プロ野球Jリーグ対策会議で新提言“選手への事前検査を”

プロ野球Jリーグ対策会議で新提言“選手への事前検査を”
プロ野球とサッカーJリーグが新型コロナウイルスの対応策を協議する「対策連絡会議」が開かれ、専門家から無観客であれば試合を開催できる状況になってきているという見解が示されたほか、選手への事前検査を検討することなどを盛り込んだ新たな提言が出されました。
8回目の対策連絡会議はウェブ形式で非公開で開かれ、プロ野球12球団の代表者やJリーグの理事などが、感染症の専門家から意見を聞きました。

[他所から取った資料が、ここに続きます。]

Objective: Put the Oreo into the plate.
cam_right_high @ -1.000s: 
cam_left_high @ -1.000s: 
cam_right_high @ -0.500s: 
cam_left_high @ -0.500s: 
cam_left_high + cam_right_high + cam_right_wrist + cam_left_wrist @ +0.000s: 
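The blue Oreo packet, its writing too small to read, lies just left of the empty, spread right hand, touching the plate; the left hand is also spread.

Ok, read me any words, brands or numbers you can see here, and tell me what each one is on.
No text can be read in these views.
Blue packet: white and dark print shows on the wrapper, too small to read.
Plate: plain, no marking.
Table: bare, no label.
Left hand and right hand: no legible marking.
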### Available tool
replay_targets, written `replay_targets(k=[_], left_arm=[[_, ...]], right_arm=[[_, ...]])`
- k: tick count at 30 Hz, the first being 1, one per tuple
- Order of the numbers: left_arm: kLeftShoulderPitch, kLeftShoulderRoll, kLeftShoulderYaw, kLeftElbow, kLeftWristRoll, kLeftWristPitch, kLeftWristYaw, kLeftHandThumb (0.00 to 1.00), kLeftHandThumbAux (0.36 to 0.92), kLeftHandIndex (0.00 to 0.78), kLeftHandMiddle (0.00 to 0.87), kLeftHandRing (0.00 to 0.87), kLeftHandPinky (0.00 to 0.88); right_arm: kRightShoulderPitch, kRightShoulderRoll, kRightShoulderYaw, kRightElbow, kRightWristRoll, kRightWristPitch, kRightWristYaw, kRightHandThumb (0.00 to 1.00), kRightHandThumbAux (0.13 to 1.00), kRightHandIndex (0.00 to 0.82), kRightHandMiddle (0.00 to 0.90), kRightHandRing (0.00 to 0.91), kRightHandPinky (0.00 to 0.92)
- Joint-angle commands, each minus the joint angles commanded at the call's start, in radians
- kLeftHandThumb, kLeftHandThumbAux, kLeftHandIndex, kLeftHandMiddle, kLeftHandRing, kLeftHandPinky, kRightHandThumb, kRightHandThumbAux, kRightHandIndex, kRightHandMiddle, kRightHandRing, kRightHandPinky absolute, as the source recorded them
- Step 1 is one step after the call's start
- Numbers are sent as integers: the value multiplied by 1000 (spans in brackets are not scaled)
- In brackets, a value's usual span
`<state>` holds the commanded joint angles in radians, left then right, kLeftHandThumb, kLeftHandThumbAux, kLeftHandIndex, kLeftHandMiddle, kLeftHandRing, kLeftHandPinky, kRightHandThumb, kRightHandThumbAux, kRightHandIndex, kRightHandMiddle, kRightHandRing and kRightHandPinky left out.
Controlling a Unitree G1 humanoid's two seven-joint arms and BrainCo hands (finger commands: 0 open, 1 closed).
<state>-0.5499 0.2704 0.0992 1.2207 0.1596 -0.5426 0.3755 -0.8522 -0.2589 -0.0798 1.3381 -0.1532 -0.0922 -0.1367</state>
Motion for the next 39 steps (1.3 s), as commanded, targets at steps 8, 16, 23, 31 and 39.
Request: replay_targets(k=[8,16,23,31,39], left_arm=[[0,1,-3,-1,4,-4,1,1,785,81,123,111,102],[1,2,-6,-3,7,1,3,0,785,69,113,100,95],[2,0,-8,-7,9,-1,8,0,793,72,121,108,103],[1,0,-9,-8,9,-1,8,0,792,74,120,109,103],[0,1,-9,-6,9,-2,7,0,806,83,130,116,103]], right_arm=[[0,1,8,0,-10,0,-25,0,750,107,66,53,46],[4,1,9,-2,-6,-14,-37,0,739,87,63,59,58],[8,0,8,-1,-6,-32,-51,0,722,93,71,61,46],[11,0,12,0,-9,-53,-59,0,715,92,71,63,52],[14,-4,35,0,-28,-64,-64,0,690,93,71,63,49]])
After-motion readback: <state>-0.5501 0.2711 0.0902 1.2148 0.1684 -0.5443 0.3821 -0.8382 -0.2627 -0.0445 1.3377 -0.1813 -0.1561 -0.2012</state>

会議の後の会見で、東北医科薬科大学の賀来満夫特任教授は、シーズンの開幕や再開はすべての都道府県での緊急事態宣言解除が前提になるとしたうえで、「いつがいいというのは私たちから明言はできないが、現在の感染状況を見たときに開催できるような状況になってきている」と見解を示しました。

また、専門家チームから新たな提言が出され、
▽選手やチーム関係者に事前にPCR検査や抗原検査、抗体検査などのいずれかの検査の実施を検討することや、
▽当面は無観客で開催すること、
▽選手は試合後に体力や免疫機能が低下することが報告されているため、負担軽減を考慮した特別ルールを適用したり、発熱などの症状がなくても必要な休養をとらせたりするよう求めました。

提言に新たに盛り込まれた主な項目

22日開かれた対策連絡会議で感染症の専門家が示した提言の中に新たに盛り込まれた主な項目です。

試合を開催する判断基準として各チームが本拠地を置く都道府県の方針に従うことを前提としたうえで、選手やスタッフへの対策としてミーティングや打ち合わせをなるべく屋外で行うことや、会場を移動する際には常にマスクをつけることなどが加えられたほか、感染の有無を事前に確認するPCR検査や抗原検査、抗体検査などの実施を検討するべきだとしています。

そして、選手は試合後に体力や免疫機能が低下することが報告されているため、負担軽減を考慮した特別ルールを適用したり、発熱などの症状がなくても必要な休養をとらせたりするよう求めました。

また、観客への対応について、当面の間、無観客で試合を行うことや、観客の入場を認めたあともスタジアムでの飲食を禁止するなど、マスクをつけずに飲酒、飲食を続ける観客を減らす案を検討するべきと提言しています。

さらに、ウイルスの流行の状況によっては、選手やスタッフ観客の安全を第一に考え公式戦の中断や延期の判断を下す必要もあるとしています。

専門家「検査は説得力ある」

新たな提言の中で、事前の検査を検討するよう求めたことについて、愛知医科大学大学院の三鴨廣繁教授は「スタジアム、球場の感染対策、選手やスタッフへの感染対策の教育や啓発に加え、さらに安全を守るために検査をするという姿を見せると説得力がある。国内の感染者数が減少してきて、かつてはスポーツ選手だけが優先的に検査を行っていいのかという国民的な議論が出ると予想されたが、感染者数が落ち着いてきて、こういったことも可能であろうと判断した。事前の検査を前向きに考えていただきたい」と話していました。
プロ野球の斉藤惇コミッショナーは「事前検査をやれるならやりたい。できるだけ選手、スタッフが検査を受けたという形で開幕できればという希望は持っている」と述べ、検討していく考えを示しました。
また、Jリーグの村井満チェアマンも「ドイツでは全選手にPCR検査を行っている。接触の激しい競技なので、Jリーグも可能ならば検査していきたい」と関係機関と協議していく考えを示しました。